Laudatory Statements

  • Regulation 4(1)(e) bans laudatory statements or superlatives not supported by factual evidence, preventing claims of superiority without substantiation.

Testimonials and Endorsements

  • Regulation 4(1)(f) outlines restrictions on testimonials or endorsements, ensuring they are genuine and not misleading.


  • Regulation 4(1)(g) mandates that advertisements should not encourage unnecessary use of healthcare services, aiming to prevent the overconsumption of healthcare resources.

Regulation 4 is designed to ensure healthcare advertising is responsible, accurate, and maintains public trust in healthcare services.

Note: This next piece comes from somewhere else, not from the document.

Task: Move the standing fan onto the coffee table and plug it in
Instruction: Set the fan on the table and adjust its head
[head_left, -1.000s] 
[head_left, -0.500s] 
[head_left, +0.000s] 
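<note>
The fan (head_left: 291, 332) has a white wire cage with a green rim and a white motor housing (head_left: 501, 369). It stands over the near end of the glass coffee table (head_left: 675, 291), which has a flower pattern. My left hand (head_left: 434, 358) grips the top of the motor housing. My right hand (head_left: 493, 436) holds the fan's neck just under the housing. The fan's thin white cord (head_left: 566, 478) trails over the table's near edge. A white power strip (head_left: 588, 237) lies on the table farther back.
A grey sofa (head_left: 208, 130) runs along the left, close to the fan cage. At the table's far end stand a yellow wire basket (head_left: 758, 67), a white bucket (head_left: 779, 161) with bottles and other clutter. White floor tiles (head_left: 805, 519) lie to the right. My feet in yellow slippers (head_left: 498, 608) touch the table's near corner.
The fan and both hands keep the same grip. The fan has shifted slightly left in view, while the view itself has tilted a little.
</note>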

Guidelines on Advertising Health Products and Services

The PHMC Advertisement Regulations extend specific guidelines for advertising health products and services. These rules are aimed at ensuring that such advertisements maintain the integrity and trustworthiness characteristic of the healthcare profession.

Definition and Scope

  • Health products include prescription medications, over-the-counter medicines, therapeutic products not registered in Singapore, and medical devices designated for professional use.
  • The regulations encompass advertisements across various media, including print, digital platforms, and direct communications.

Restrictions on Health Products Advertisement

  • Advertisements for health products must strictly adhere to the factual accuracy and non-misleading information requirements set out in Regulation 4.
  • There is a prohibition on direct advertising to consumers for prescription-only medicines and certain medical devices.
  • The guidelines specifically restrict the promotion of unregistered therapeutic products and professional-use-only medical devices to the general public.

Compliance Measures

  • Healthcare institutions must ensure that any promotional content related to health products does not contravene the Advertisement Regulations.
  • This includes avoiding claims that cannot be substantiated, ensuring that advertisements do not create unrealistic expectations, and refraining from soliciting the use of specific health products without appropriate context and disclosures.

Enforcement and Compliance

  • The Ministry of Health (MOH) oversees the enforcement of these guidelines, with institutions required to comply with both the letter and spirit of the regulations.
  • Healthcare institutions found in violation of these guidelines may face penalties, including fines and revocation of licenses.

These guidelines underscore the commitment of the healthcare sector to uphold ethical standards in advertising, ensuring that the promotion of health products and services is conducted responsibly and in the best interest of public health.

Practical Guide to PHMC-Compliant Copywriting for Medical Practices

To ensure compliance with the PHMC Advertisement Regulations while engaging in digital marketing, medical practices should adhere to several key principles in their copywriting efforts. This guide provides actionable advice to navigate these regulations effectively.

Emphasise Factual Accuracy

  • Ensure all claims are supported by credible evidence.
  • Avoid exaggerations and ensure treatments and outcomes are represented accurately.

Maintain Professional Dignity

  • Content should uphold the respectability of the healthcare profession.
  • Avoid sensationalism and ensure the tone is informative and respectful.

Avoid Unjustified Expectations

  • Do not promise specific results that cannot be guaranteed to every patient.
  • Steer clear of using absolute terms like “guaranteed results” or “permanent cure.”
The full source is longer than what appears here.